The calculating unit 505 then calculates a preset value related to the operating frequency of the bus 200, from the calculated preferable operating frequency “400” of the bus 200. The calculating unit 505 thus calculates the ratio “8” of the calculated operating frequency “400” to the resolution “50” of the multi-core system 110, as a preset value of the clock supply circuit 207 for the operating frequency of the bus 200.

A preset value related to the operating frequency of the memory 205 may be calculated in the same manner as the preset value related to the operating frequency of the bus 200 is calculated.

The setting unit 506 has a function of setting the operating environment of the multi-core system 110. For example, the setting unit 506 sets the operating frequency of the CPU 131 of the single core system 130 in the clock supply circuit 207, as the operating frequency of the CPU 112-i to which a thread of the subject task is assigned.

For example, the setting unit 506 transmits a control signal F for setting the calculated preset value “20” for the operating frequency of the CPU 112-1, to the clock supply circuit 207. As a result, the operating frequency of the CPU 112-1 to which the thread #0 of the subject task $0 is assigned may be set to an operating frequency equal to that of the CPU 131 of the single core system 130.

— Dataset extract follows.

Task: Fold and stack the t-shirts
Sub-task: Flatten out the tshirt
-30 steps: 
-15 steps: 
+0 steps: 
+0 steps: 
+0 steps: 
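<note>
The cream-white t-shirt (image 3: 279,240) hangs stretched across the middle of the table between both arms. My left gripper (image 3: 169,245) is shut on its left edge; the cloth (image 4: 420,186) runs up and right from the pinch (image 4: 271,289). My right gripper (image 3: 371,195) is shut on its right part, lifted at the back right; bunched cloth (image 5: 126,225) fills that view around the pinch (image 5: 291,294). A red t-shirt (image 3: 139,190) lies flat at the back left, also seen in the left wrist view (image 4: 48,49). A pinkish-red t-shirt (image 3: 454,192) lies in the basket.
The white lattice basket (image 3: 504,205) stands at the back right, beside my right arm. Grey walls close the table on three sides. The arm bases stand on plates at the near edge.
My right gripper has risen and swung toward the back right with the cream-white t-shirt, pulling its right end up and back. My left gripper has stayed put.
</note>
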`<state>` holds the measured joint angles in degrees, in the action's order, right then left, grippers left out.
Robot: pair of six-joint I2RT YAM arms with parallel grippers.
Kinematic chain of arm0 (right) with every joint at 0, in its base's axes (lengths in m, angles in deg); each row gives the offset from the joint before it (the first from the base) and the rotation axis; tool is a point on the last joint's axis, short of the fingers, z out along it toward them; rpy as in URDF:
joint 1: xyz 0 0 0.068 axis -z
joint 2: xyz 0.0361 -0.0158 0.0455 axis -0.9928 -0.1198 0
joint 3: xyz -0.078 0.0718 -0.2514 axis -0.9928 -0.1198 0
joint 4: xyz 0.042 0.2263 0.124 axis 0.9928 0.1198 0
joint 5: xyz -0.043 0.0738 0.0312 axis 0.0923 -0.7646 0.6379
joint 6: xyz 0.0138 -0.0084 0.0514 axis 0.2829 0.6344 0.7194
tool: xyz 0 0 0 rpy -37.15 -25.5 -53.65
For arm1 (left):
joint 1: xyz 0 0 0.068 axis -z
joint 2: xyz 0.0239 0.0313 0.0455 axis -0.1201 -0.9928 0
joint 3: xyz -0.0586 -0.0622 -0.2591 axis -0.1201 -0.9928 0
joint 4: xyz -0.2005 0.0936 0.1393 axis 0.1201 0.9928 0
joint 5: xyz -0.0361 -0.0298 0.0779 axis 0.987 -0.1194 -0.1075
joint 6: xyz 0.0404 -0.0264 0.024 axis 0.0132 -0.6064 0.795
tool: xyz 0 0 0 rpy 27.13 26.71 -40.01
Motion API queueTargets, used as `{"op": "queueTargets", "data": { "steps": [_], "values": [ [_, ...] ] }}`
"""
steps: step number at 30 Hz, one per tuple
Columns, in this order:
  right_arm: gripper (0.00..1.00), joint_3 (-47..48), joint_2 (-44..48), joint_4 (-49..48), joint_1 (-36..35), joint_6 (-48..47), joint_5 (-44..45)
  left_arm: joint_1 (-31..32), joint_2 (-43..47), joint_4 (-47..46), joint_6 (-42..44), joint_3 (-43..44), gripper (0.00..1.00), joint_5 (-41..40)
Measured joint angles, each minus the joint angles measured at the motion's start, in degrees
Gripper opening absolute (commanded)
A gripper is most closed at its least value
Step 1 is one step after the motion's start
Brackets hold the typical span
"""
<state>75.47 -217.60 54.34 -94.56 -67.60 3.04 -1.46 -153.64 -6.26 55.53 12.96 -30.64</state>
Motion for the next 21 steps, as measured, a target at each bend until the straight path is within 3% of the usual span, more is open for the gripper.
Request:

The setting unit 506 sets the source voltage of the CPU 131 of the single core system 130 in the PMU 206, as the source voltage of the CPU 112-i to which a thread of the subject task is assigned. For example, the setting unit 506 refers to the operating environment information 411 of the profile information 400-1 and identifies the source voltage “1.0” of the CPU 131 of the single core system 130. The setting unit 506 then transmits to the PMU 206, the control signal F for setting the identified source voltage “1.0” of the CPU 131 as the source voltage of the CPU 112-1 to which the thread #0 of the subject task $0 is assigned. As a result, the source voltage of the CPU 112-1 to which the thread #0 of the subject task $0 is assigned, is set to a source voltage equal to that of the CPU 131 of the single core system 130.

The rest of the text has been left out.